You are given two integers $ n $ and $ m $ . Find the $ \operatorname{MEX} $ of the sequence $ n \oplus 0, n \oplus 1, \ldots, n \oplus m $ . Here, $ \oplus $ is the [bitwise XOR operator](https://en.wikipedia.org/wiki/Bitwise_operation#XOR). $ \operatorname{MEX} $ of the sequence of non-negative integers is the smallest non-negative integer that doesn't appear in this sequence. For example, $ \operatorname{MEX}(0, 1, 2, 4) = 3 $ , and $ \operatorname{MEX}(1, 2021) = 0 $ .

The first line contains a single integer $ t $ ( $ 1 \le t \le 30\,000 $ ) — the number of test cases. The first and only line of each test case contains two integers $ n $ and $ m $ ( $ 0 \le n, m \le 10^9 $ ).

For each test case, print a single integer — the answer to the problem.
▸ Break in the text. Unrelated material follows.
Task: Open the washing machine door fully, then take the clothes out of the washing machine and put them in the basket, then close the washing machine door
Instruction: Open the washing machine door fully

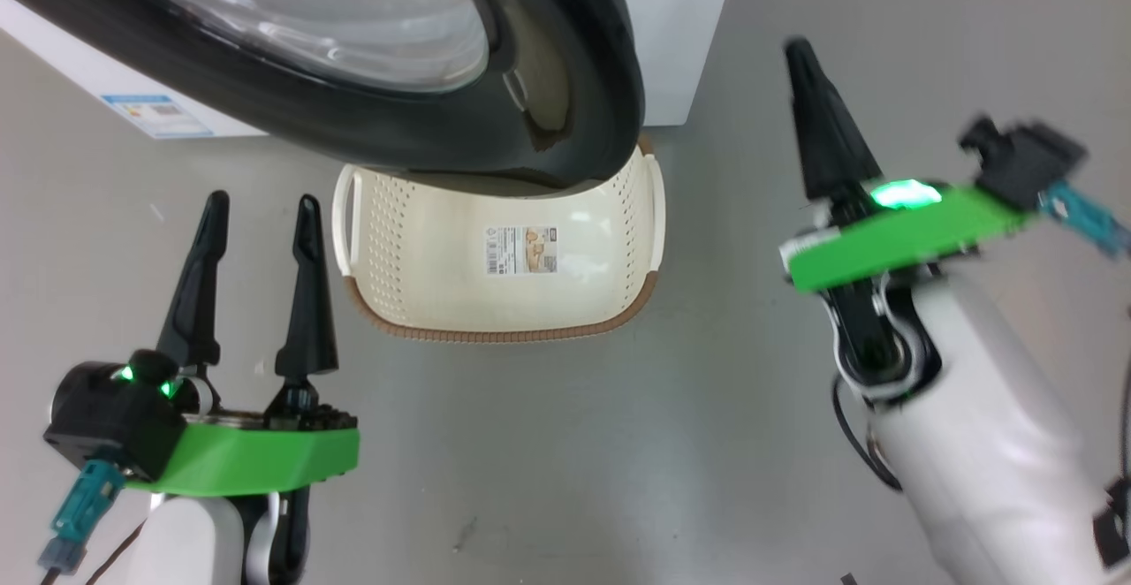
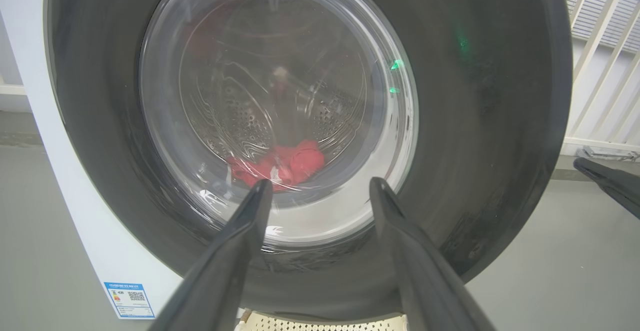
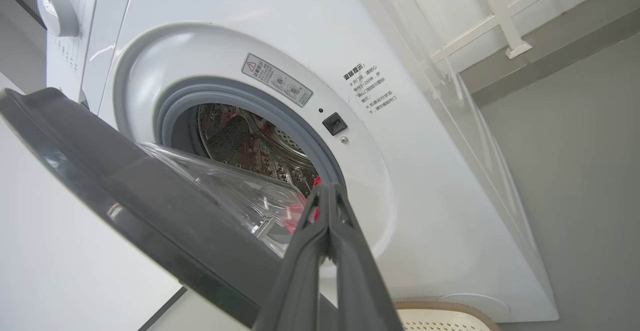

In the first test case, the sequence is $ 3 \oplus 0, 3 \oplus 1, 3 \oplus 2, 3 \oplus 3, 3 \oplus 4, 3 \oplus 5 $ , or $ 3, 2, 1, 0, 7, 6 $ . The smallest non-negative integer which isn't present in the sequence i. e. the $ \operatorname{MEX} $ of the sequence is $ 4 $ . In the second test case, the sequence is $ 4 \oplus 0, 4 \oplus 1, 4 \oplus 2, 4 \oplus 3, 4 \oplus 4, 4 \oplus 5, 4 \oplus 6 $ , or $ 4, 5, 6, 7, 0, 1, 2 $ . The smallest non-negative integer which isn't present in the sequence i. e. the $ \operatorname{MEX} $ of the sequence is $ 3 $ . In the third test case, the sequence is $ 3 \oplus 0, 3 \oplus 1, 3 \oplus 2 $ , or $ 3, 2, 1 $ . The smallest non-negative integer which isn't present in the sequence i. e. the $ \operatorname{MEX} $ of the sequence is $ 0 $ .